TASK PROMPT: Each line below must be reproduced exactly, though the pictures are to be dropped.

DATA PROVIDED:
────────────────────────────────────────

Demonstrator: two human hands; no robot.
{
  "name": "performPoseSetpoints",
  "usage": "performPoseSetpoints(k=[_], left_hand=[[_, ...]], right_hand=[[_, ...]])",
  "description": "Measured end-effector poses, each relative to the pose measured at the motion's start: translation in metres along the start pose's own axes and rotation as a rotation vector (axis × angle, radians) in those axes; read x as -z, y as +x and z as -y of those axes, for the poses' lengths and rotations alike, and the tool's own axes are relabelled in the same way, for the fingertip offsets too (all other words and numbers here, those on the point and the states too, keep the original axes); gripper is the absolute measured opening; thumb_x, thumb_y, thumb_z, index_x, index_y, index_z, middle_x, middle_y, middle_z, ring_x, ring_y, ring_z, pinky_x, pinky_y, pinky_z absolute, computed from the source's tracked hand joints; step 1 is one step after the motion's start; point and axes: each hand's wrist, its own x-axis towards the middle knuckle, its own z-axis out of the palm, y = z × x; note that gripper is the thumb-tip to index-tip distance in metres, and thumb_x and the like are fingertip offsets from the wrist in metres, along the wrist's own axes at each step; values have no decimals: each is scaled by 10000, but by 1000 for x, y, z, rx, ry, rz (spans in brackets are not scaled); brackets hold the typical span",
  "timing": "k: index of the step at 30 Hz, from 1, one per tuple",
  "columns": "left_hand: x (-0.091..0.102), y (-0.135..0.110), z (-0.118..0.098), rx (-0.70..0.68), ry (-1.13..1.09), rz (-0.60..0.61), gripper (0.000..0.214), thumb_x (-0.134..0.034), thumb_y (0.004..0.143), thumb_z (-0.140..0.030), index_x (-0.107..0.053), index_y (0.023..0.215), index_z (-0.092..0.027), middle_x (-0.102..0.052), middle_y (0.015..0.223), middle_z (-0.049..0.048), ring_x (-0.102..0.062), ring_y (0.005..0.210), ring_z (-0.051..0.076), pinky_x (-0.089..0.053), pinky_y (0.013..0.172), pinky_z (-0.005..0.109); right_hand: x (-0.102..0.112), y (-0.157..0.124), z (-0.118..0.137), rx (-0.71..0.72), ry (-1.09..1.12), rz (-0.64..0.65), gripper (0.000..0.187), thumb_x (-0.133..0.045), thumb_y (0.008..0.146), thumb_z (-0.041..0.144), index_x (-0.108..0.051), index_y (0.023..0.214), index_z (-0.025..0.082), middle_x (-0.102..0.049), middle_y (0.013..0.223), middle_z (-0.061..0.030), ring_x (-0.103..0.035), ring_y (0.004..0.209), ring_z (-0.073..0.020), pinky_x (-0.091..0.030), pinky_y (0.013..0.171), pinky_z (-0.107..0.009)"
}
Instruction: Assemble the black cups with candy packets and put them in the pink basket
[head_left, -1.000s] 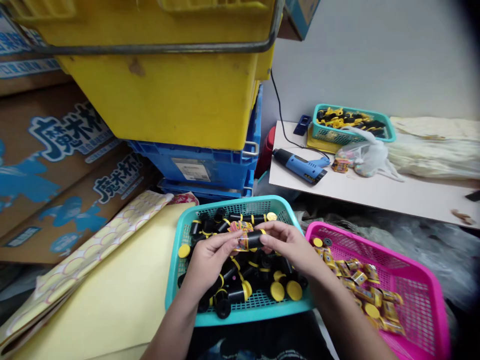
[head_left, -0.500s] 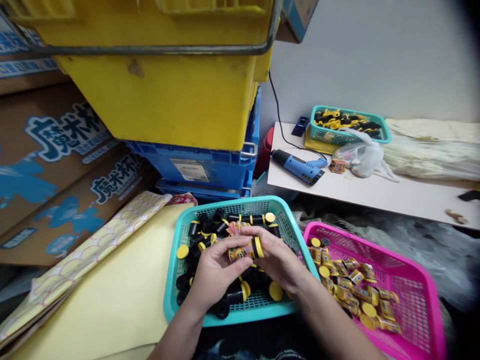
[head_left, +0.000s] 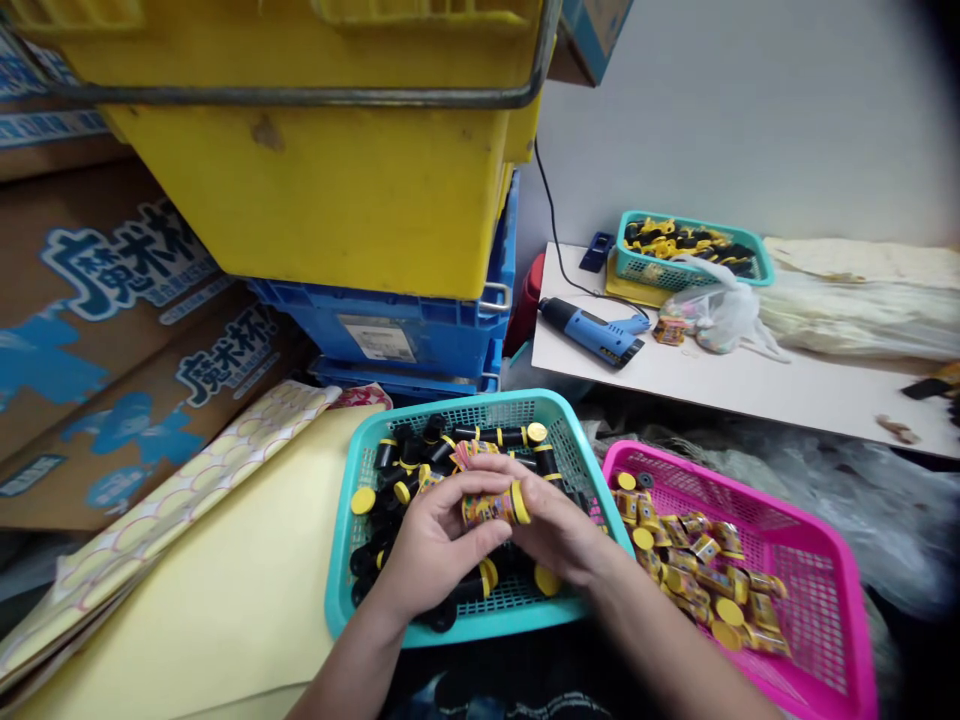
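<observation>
Crates (head_left: 315, 200) rise behind a teal basket (head_left: 339, 560) where many black tubes (head_left: 472, 587) look unsleeved; sleeved tubes (head_left: 763, 611) lie in a pink basket (head_left: 817, 610). Over the teal basket, the left hand (head_left: 427, 555) grips a sleeved piece (head_left: 486, 509); the right hand's (head_left: 559, 528) fingers cup its capped end.

One yellow-capped canister (head_left: 491, 509) sat between the fingers (head_left: 480, 543). Beneath them stood one teal mesh basket (head_left: 335, 560), to their right one pink mesh basket (head_left: 808, 600), and beyond them, rightward, a second teal basket (head_left: 652, 271) with one blue heat gun (head_left: 589, 328) and one white plastic bag (head_left: 729, 316) nearby.
</observation>
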Motion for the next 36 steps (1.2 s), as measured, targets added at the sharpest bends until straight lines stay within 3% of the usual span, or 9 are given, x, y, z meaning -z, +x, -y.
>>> performPoseSetpoints(k=[5,11,15,20,24,26,29,31,36], left_hand=[[-2,-1,-1,-41,83,-42,268,-809,631,-137,-750,877,-226,-767,916,36,-701,922,212,-549,859,300],[-1,-2,2,-37,135,1,260,-815,630,-157,-757,876,-221,-769,924,49,-697,912,220,-524,889,323],[0,-1,4,57,45,23,270,-801,668,-229,-723,925,-204,-742,970,65,-685,910,211,-534,810,287],[3,-3,8,191,-188,106,694,-829,656,-299,-499,1265,-257,-714,1024,70,-691,865,182,-528,785,268],[2,-1,13,277,-291,224,869,-819,663,-373,-360,1392,-256,-699,1072,121,-688,949,236,-528,829,324],[-3,1,17,331,-306,176,840,-815,676,-339,-379,1388,-252,-696,1083,126,-683,979,254,-537,832,346],[-15,3,24,394,-292,57,677,-788,706,-285,-478,1306,-237,-686,1108,108,-699,925,232,-557,793,337],[-19,4,26,398,-279,57,596,-760,730,-306,-513,1266,-220,-683,1115,106,-700,924,229,-562,791,340],[14,9,18,250,78,-72,422,-667,792,-375,-608,1171,-199,-707,1091,106,-670,1000,227,-527,874,354]], right_hand=[[0,3,-9,-33,84,68,742,-719,640,658,-602,1223,214,-582,1284,-138,-532,1204,-281,-402,1002,-404],[7,2,-15,18,-8,16,626,-768,642,582,-650,1143,227,-625,1204,-106,-543,1180,-255,-410,988,-378],[7,1,-12,73,-62,30,648,-519,791,704,-584,1244,246,-565,1313,-117,-519,1228,-279,-421,986,-429],[12,-20,6,469,-718,-48,463,-705,790,397,-592,1232,316,-585,1296,-62,-479,1254,-266,-351,1065,-470],[23,-58,24,639,-1007,-284,144,-651,841,213,-700,944,300,-703,874,-42,-622,938,-237,-470,913,-443],[25,-70,25,584,-1101,-379,233,-660,836,223,-676,1058,294,-701,995,-61,-625,993,-246,-487,905,-427],[19,-67,9,448,-1267,-326,550,-705,799,314,-527,1318,273,-598,1292,-98,-559,1186,-267,-473,979,-409],[17,-60,-2,459,-1302,-336,485,-644,846,320,-525,1313,259,-624,1251,-94,-595,1142,-240,-498,949,-373],[55,-84,17,407,-1553,-865,361,-578,856,401,-617,1164,218,-688,1054,-120,-649,948,-289,-531,798,-431]])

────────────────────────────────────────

RESULT OF THE EXERCISE:
Demonstrator: two human hands; no robot.
{
  "name": "performPoseSetpoints",
  "usage": "performPoseSetpoints(k=[_], left_hand=[[_, ...]], right_hand=[[_, ...]])",
  "description": "Measured end-effector poses, each relative to the pose measured at the motion's start: translation in metres along the start pose's own axes and rotation as a rotation vector (axis × angle, radians) in those axes; read x as -z, y as +x and z as -y of those axes, for the poses' lengths and rotations alike, and the tool's own axes are relabelled in the same way, for the fingertip offsets too (all other words and numbers here, those on the point and the states too, keep the original axes); gripper is the absolute measured opening; thumb_x, thumb_y, thumb_z, index_x, index_y, index_z, middle_x, middle_y, middle_z, ring_x, ring_y, ring_z, pinky_x, pinky_y, pinky_z absolute, computed from the source's tracked hand joints; step 1 is one step after the motion's start; point and axes: each hand's wrist, its own x-axis towards the middle knuckle, its own z-axis out of the palm, y = z × x; note that gripper is the thumb-tip to index-tip distance in metres, and thumb_x and the like are fingertip offsets from the wrist in metres, along the wrist's own axes at each step; values have no decimals: each is scaled by 10000, but by 1000 for x, y, z, rx, ry, rz (spans in brackets are not scaled); brackets hold the typical span",
  "timing": "k: index of the step at 30 Hz, from 1, one per tuple",
  "columns": "left_hand: x (-0.091..0.102), y (-0.135..0.110), z (-0.118..0.098), rx (-0.70..0.68), ry (-1.13..1.09), rz (-0.60..0.61), gripper (0.000..0.214), thumb_x (-0.134..0.034), thumb_y (0.004..0.143), thumb_z (-0.140..0.030), index_x (-0.107..0.053), index_y (0.023..0.215), index_z (-0.092..0.027), middle_x (-0.102..0.052), middle_y (0.015..0.223), middle_z (-0.049..0.048), ring_x (-0.102..0.062), ring_y (0.005..0.210), ring_z (-0.051..0.076), pinky_x (-0.089..0.053), pinky_y (0.013..0.172), pinky_z (-0.005..0.109); right_hand: x (-0.102..0.112), y (-0.157..0.124), z (-0.118..0.137), rx (-0.71..0.72), ry (-1.09..1.12), rz (-0.64..0.65), gripper (0.000..0.187), thumb_x (-0.133..0.045), thumb_y (0.008..0.146), thumb_z (-0.041..0.144), index_x (-0.108..0.051), index_y (0.023..0.214), index_z (-0.025..0.082), middle_x (-0.102..0.049), middle_y (0.013..0.223), middle_z (-0.061..0.030), ring_x (-0.103..0.035), ring_y (0.004..0.209), ring_z (-0.073..0.020), pinky_x (-0.091..0.030), pinky_y (0.013..0.171), pinky_z (-0.107..0.009)"
}
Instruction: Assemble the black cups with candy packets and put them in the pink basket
[head_left, -1.000s] 
[head_left, -0.500s] 
[head_left, +0.000s] 
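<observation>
Crates (head_left: 315, 200) rise behind a teal basket (head_left: 339, 560) where many black tubes (head_left: 472, 587) look unsleeved; sleeved tubes (head_left: 763, 611) lie in a pink basket (head_left: 817, 610). Over the teal basket, the left hand (head_left: 427, 555) grips a sleeved piece (head_left: 486, 509); the right hand's (head_left: 559, 528) fingers cup its capped end.

One yellow-capped canister (head_left: 491, 509) sat between the fingers (head_left: 480, 543). Beneath them stood one teal mesh basket (head_left: 335, 560), to their right one pink mesh basket (head_left: 808, 600), and beyond them, rightward, a second teal basket (head_left: 652, 271) with one blue heat gun (head_left: 589, 328) and one white plastic bag (head_left: 729, 316) nearby.
</observation>
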Motion for the next 36 steps (1.2 s), as measured, targets added at the sharpest bends until straight lines stay within 3% of the usual span, or 9 are given, x, y, z meaning -z, +x, -y.
>>> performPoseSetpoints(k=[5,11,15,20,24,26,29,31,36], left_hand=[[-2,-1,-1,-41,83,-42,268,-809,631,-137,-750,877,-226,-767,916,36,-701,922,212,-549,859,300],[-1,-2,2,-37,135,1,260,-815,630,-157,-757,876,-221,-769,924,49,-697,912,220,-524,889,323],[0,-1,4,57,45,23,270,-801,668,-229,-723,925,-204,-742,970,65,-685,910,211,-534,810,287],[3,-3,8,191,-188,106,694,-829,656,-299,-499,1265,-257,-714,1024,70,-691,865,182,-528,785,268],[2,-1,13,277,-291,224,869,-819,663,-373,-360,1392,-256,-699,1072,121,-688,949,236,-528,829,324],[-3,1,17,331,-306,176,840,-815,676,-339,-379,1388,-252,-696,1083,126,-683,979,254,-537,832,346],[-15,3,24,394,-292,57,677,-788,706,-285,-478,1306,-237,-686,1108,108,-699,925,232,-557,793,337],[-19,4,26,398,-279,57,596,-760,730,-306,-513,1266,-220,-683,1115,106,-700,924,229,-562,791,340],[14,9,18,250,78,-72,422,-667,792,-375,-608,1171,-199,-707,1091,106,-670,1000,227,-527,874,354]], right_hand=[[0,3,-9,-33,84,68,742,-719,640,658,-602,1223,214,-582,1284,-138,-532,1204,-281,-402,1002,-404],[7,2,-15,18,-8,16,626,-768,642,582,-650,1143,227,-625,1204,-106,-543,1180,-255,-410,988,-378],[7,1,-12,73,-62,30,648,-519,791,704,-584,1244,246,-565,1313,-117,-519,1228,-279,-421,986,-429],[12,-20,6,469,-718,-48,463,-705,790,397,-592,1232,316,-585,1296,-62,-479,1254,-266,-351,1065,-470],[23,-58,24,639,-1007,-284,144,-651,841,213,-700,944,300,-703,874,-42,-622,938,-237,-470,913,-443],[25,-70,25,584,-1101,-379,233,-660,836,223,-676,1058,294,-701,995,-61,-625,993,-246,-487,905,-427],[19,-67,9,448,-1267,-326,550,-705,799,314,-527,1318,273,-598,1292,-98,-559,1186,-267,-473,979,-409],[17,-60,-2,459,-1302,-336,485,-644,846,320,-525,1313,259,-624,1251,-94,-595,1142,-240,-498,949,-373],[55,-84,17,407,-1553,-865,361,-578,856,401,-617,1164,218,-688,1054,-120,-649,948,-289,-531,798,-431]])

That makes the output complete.